Challenges in the Application and Design of NGS Capture Probes

In NGS whole-genome sequencing, the massive data presents significant challenges in analysis. however, if you are interested of certain region on genome or disease ,targeted capture of the regions and sequencing is a better choice .This method offers lower sequencing costs, higher sequencing depth, and higher data efficiency, making it suitable for detecting mutation types such as SNP, InDel , CNV and Fusion.

There are mainly two methods for targeted capture:

 1.    Amplicon Sequencing based on multiplex PCR:

Multiplex PCR is an effective method that uses primer-based amplification to obtain gene fragments. however, the number of amplicons in a single experiment is limited and the design is difficult

2.   Target Enrichment based on probe:

Biotinylated probes capture target gene fragments through hybridization to target-specific biotinylated probes ,which are then isolated by magnetic pulldown. The target fragments are sequenced .

Compared to multiplex PCR, Hybridization-based enrichment is a useful strategy for detect wider variety of variants type, target a higher amount of total gene content, a higher tolerance for mismatches in the probes.


Among these methods, the design of capture probes with good specificity and uniformity is crucial for hybridization capture. Many factors need to be considered, including GC content, probe structure, and location. Therefore, a good probe design software is essential!

BiOligo capture probe design

In order to address the challenges of capture specificity and uniformity in hybridization capture probe design, Bioligo NGS team has developed the advanced hybridization capture probe design tool,  Smartbaits,with results of the experiments, which is able to complete the probe design easily, efficiently and with high quality.


1.   Multiple Recognition Methods: Smartbaits can recognize various common input formats: bed format files, Fasta files, Gene Symbols, etc.

2.   Optimized Algorithms: The algorithms in Smartbaits consider probe GC balance, specificity, homologous and heterologous dimerization between probes, hairpin structures, etc. It employs a finer granularity to find the optimal probe solution while ensuring the maximum coverage with fewer probes, thereby reducing costs.
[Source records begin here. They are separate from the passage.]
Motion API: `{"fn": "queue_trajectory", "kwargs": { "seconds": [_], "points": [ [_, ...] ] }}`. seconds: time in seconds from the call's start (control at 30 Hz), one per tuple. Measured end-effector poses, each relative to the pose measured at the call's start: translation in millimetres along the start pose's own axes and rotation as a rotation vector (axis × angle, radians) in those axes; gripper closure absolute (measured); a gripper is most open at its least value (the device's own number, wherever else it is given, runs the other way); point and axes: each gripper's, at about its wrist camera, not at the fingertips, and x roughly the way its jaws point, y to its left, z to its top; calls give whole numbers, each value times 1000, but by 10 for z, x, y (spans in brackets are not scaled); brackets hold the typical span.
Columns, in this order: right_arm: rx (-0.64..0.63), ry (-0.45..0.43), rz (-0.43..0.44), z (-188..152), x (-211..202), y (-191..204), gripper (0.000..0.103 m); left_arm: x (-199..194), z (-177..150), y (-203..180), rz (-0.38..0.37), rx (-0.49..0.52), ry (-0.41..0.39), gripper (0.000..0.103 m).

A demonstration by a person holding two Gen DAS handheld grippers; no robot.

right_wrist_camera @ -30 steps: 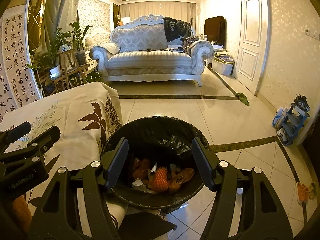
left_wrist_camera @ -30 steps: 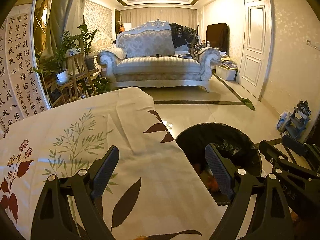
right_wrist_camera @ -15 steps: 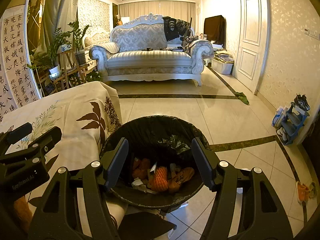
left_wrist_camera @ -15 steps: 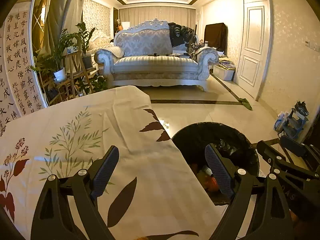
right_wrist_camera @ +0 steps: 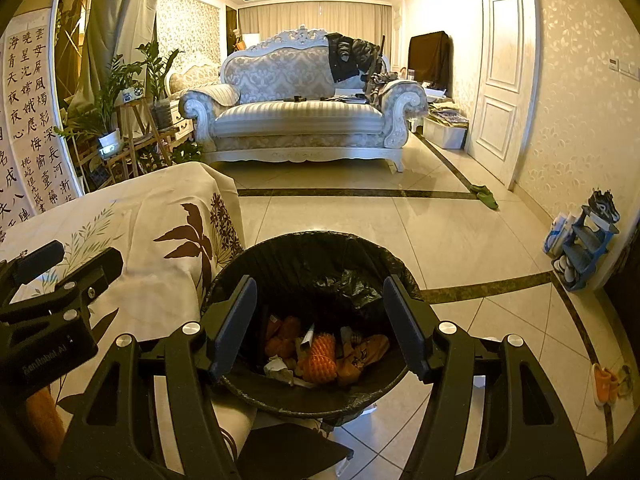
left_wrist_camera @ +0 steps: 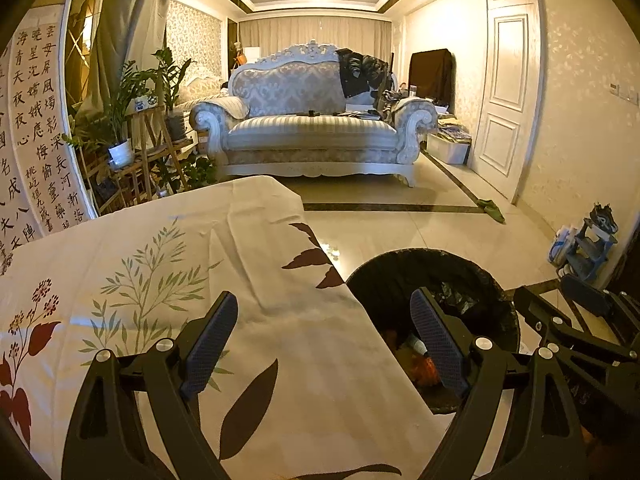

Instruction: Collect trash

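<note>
A round bin with a black liner [right_wrist_camera: 320,252] stands on the floor beside the table; it also shows in the left wrist view [left_wrist_camera: 432,264]. Inside lie orange netting, crumpled paper and wrappers [right_wrist_camera: 320,356]. My right gripper [right_wrist_camera: 320,320] is open and empty, hanging above the bin's mouth. My left gripper [left_wrist_camera: 324,336] is open and empty above the table's cloth [left_wrist_camera: 160,264], near its right edge. Each gripper appears at the side of the other's view.
A floral tablecloth [right_wrist_camera: 160,216] covers the table left of the bin. A white sofa [left_wrist_camera: 312,132] stands across the tiled floor. Plant stands [left_wrist_camera: 132,148] are at the left, a shoe rack [right_wrist_camera: 588,248] and a door [left_wrist_camera: 504,92] at the right.
The left gripper has drifted slightly, so the bin shows a little higher in its view. The right gripper stays open over the bin.
</note>
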Motion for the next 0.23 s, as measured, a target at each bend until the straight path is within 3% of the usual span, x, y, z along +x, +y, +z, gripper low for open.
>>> {"fn": "queue_trajectory", "kwargs": {
  "seconds": [0.23],
  "points": [
    [-6,-7,10,5,-27,55,33,-11,1,128,14,-23,24,17]
  ]
}}
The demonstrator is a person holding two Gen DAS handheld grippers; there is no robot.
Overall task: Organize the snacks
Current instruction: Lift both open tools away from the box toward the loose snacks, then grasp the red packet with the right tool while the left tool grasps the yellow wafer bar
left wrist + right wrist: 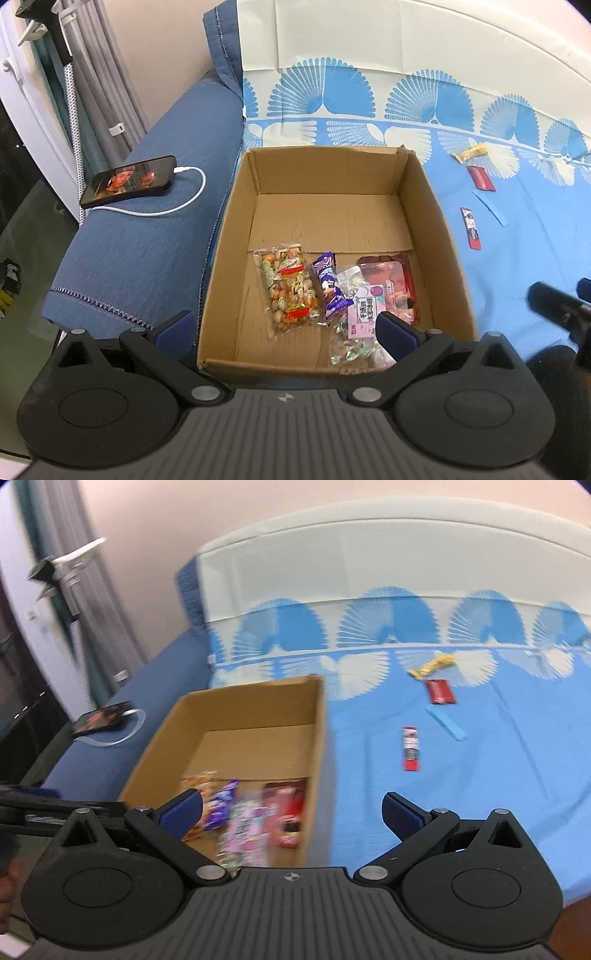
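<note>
Left wrist view looks down into a cardboard box [332,206] sitting on a bed's blue fan-print sheet [517,258]. The left claw [286,328] stands wide and empty over the box's near edge, its right finger covering part of a pink-labelled packet [360,314]. Beside that packet lie a nut mix bag [288,291], a purple wrapper [330,290] and a red tray pack [395,284] — all crowded in the near half of the box, overlapping each other. On the sheet to the right, well apart from the box, lie a yellow bar [471,152], a red packet [480,178], a pale blue strip [493,211] and a slim red-and-black bar [470,228]. A phone [129,181] on its cable rests on the blue cover at left. Right wrist view is motion-blurred, so the box contents smear together; the right claw [291,812] is wide, holding nothing, straddling the box's right wall.
</note>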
3.   More Flexible Parameter: Users can choose different density modes such as 1x, 2x tiling, and overlap. They can also select different reference genomes or target sequences, not limited to model organisms or the human genome. Smartbaits also support probe risks based on sequence specificity, extreme GC, and secondary structure regions.

4.   Flexible Design Schemes: Different intervals can employ different design schemes. For example, gene intervals and intergenic regions, SNP frameworks, and MSI utilize different optimization algorithms for design.

5.   Sustainability: Through spike-in methods, additional probes can be added to existing panels to form new panels.

6.   Flexible and Low Threshold Usage: Smartbaits uses  SQL relational database back-end to minimize issues with high memory load and extensive I/O computation time for data files. This allows users to quickly reanalyze with multiple different filtering criteria and minimizes the usage threshold.

Design Principle:

Different regions are designed using different methods.

1.    Design for Common Regions: Based on the principle of central symmetry, the algorithm searches for the optimal probe set within a movable window range.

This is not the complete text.